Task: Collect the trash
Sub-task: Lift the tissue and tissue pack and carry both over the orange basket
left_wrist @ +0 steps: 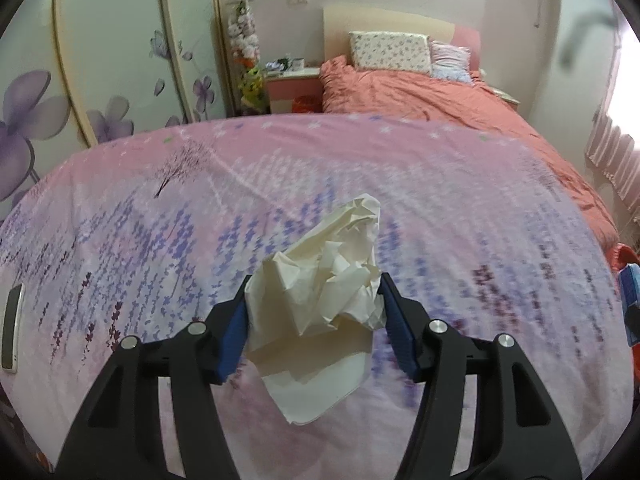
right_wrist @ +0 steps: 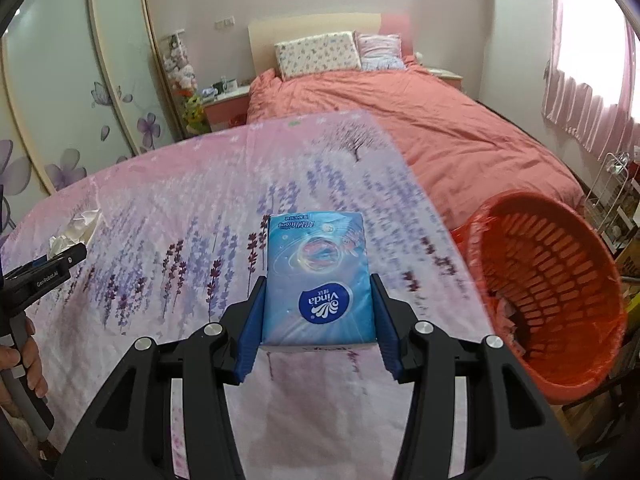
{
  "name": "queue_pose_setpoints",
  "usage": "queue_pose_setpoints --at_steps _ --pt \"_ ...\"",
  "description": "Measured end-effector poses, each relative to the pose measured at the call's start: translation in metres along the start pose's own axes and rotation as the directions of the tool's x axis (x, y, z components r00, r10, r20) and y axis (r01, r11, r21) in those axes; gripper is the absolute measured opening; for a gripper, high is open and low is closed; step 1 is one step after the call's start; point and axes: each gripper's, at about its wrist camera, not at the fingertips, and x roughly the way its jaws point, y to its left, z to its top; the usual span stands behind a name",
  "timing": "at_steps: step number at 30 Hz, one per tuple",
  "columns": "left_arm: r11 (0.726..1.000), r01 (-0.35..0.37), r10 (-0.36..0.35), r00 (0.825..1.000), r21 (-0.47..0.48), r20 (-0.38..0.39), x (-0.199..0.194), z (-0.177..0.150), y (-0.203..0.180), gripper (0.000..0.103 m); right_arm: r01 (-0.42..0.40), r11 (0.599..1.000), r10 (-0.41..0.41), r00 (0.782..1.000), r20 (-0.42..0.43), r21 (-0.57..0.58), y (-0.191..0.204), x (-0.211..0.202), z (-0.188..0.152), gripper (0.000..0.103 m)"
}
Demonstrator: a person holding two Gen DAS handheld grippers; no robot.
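Soft daylight pours from the pink-curtained window, blown white with glare; fisheye bends dark corners, and the lavender-print pink bedspread smears with motion blur.

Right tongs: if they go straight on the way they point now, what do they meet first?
Probably the lavender-print cloth, just beyond the blue tissue pack the right tongs hold. The orange basket lies off to the right, outside that line.

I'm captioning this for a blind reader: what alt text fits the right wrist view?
The right gripper holds a blue tissue pack in its jaws above a lavender-print sheet. A red basket stands at right.
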Motion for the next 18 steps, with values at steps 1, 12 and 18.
queue_pose_setpoints --at_steps 1,12,18 --pt "1.000 0.009 -0.009 1.000 0.011 0.012 -0.007 0.001 -0.007 0.059 0.001 1.000 -0.001 1.000 0.010 0.002 -0.002 -0.005 0.001 0.050" --pt "0.981 0.142 -0.158 0.981 0.134 0.115 -0.083 0.009 -0.096 0.059 0.034 0.998 -0.041 0.991 0.131 0.054 -0.046 -0.059 0.004 0.050" --pt "0.948 0.229 -0.262 0.956 0.220 0.132 -0.115 0.002 -0.148 0.059 0.073 0.993 -0.088 0.981 0.173 0.094 -0.076 -0.079 -0.001 0.050"
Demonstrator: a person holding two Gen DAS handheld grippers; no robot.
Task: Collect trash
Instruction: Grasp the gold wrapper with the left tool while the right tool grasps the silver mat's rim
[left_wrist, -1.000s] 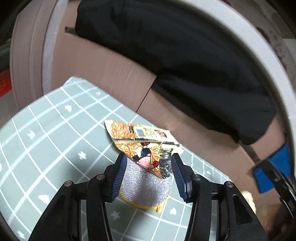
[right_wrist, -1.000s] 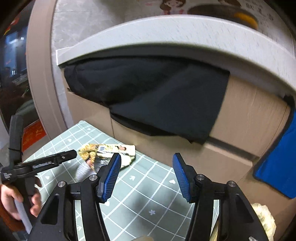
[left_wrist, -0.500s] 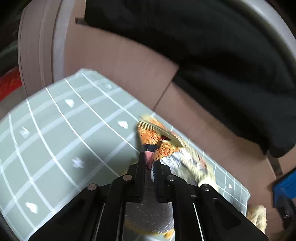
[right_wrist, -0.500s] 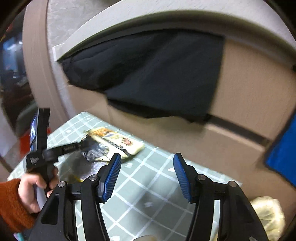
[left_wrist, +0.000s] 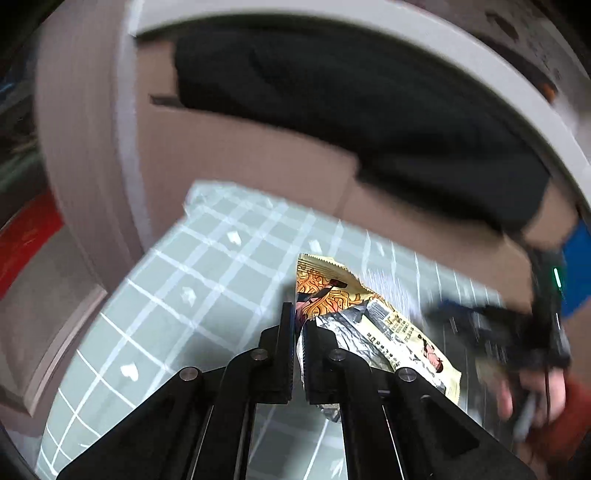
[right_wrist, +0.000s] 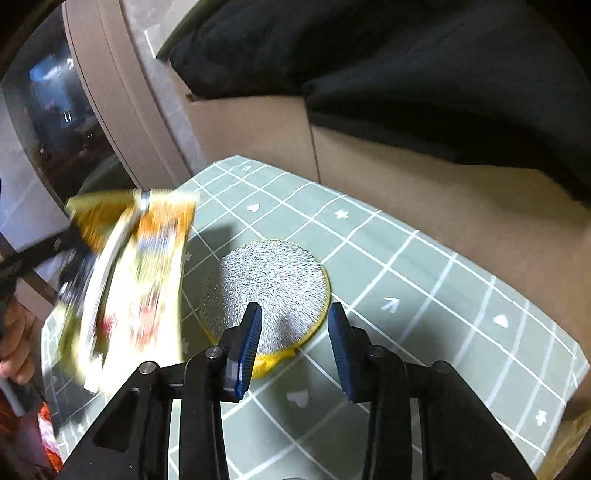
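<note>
My left gripper (left_wrist: 299, 325) is shut on a yellow and orange snack wrapper (left_wrist: 373, 317) with a silver inside, and holds it off the table. In the right wrist view the wrapper (right_wrist: 133, 273) is a blurred shape at the left, above the cloth. A round silver disc with a yellow rim (right_wrist: 269, 284) lies flat on the green checked cloth (right_wrist: 424, 280). My right gripper (right_wrist: 295, 328) hangs over the disc's near edge. Its jaws are closing, and the blue pads (right_wrist: 251, 332) are not pressing on anything. The right gripper (left_wrist: 495, 332) also shows blurred, with a hand on it.
A cardboard box (right_wrist: 258, 129) draped with black cloth (right_wrist: 406, 66) stands along the table's far edge. A pale curved frame (left_wrist: 85, 155) rises at the left. Something blue (left_wrist: 576, 258) sits at the far right. A hand (right_wrist: 14, 343) holds the left tool.
My left gripper shut on the wrapper and lifted it off the silver disc. My right gripper came down over the disc and its jaws narrowed.
</note>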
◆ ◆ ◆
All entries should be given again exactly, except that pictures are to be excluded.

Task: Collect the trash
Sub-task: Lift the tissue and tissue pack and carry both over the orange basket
left_wrist @ +0 steps: 
right_wrist @ +0 steps: 
{
  "name": "queue_pose_setpoints",
  "usage": "queue_pose_setpoints --at_steps _ --pt \"_ ...\"",
  "description": "Measured end-effector poses, each relative to the pose measured at the call's start: translation in metres along the start pose's own axes and rotation as the directions of the tool's x axis (x, y, z components r00, r10, r20) and y axis (r01, r11, r21) in those axes; gripper is the absolute measured opening; for a gripper, high is open and low is closed; step 1 is one step after the call's start; point and axes: each gripper's, at about its wrist camera, not at the fingertips, and x roughly the way its jaws point, y to its left, z to its top; the usual span stands behind a name",
  "timing": "at_steps: step number at 30 Hz, one per tuple",
  "columns": "left_arm: r11 (0.726..1.000), r01 (-0.35..0.37), r10 (-0.36..0.35), r00 (0.825..1.000), r21 (-0.47..0.48), r20 (-0.38..0.39), x (-0.199..0.194), z (-0.177..0.150), y (-0.203..0.180), gripper (0.000..0.103 m); right_arm: r01 (-0.42..0.40), r11 (0.599..1.000), r10 (-0.41..0.41), r00 (0.782..1.000), r20 (-0.42..0.43), r21 (-0.57..0.58), y (-0.191..0.204), x (-0.211..0.202), z (-0.188..0.152), gripper (0.000..0.103 m)"
}
Demonstrator: a person holding two Gen DAS handheld grippers; no robot.
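Soft daylight pours from the pink-curtained window, blown white with glare; fisheye bends dark corners, and the lavender-print pink bedspread smears with motion blur.

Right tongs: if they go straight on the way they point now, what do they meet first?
Probably the lavender-print cloth, just beyond the blue tissue pack the right tongs hold. The orange basket lies off to the right, outside that line.

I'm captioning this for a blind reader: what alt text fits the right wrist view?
The right gripper holds a blue tissue pack in its jaws above a lavender-print sheet. A red basket stands at right.
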Motion for the next 18 steps, with values at steps 1, 12 and 18.
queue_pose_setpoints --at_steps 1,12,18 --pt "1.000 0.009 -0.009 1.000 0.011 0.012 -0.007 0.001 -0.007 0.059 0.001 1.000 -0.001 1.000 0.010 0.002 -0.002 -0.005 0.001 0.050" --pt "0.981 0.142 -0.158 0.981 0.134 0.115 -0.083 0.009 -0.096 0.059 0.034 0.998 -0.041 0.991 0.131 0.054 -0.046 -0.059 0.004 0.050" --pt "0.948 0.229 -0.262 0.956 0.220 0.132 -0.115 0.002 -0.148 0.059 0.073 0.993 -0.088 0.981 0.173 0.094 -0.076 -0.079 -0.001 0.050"
Demonstrator: a person holding two Gen DAS handheld grippers; no robot.
Task: Collect trash
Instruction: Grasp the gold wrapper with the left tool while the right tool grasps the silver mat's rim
[left_wrist, -1.000s] 
[right_wrist, -1.000s] 
[left_wrist, -0.500s] 
[right_wrist, -0.500s] 
[left_wrist, +0.000s] 
[right_wrist, +0.000s] 
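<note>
My left gripper (left_wrist: 299, 325) is shut on a yellow and orange snack wrapper (left_wrist: 373, 317) with a silver inside, and holds it off the table. In the right wrist view the wrapper (right_wrist: 133, 273) is a blurred shape at the left, above the cloth. A round silver disc with a yellow rim (right_wrist: 269, 284) lies flat on the green checked cloth (right_wrist: 424, 280). My right gripper (right_wrist: 295, 328) hangs over the disc's near edge. Its jaws are closing, and the blue pads (right_wrist: 251, 332) are not pressing on anything. The right gripper (left_wrist: 495, 332) also shows blurred, with a hand on it.
A cardboard box (right_wrist: 258, 129) draped with black cloth (right_wrist: 406, 66) stands along the table's far edge. A pale curved frame (left_wrist: 85, 155) rises at the left. Something blue (left_wrist: 576, 258) sits at the far right. A hand (right_wrist: 14, 343) holds the left tool.
My left gripper shut on the wrapper and lifted it off the silver disc. My right gripper came down over the disc and its jaws narrowed.
</note>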

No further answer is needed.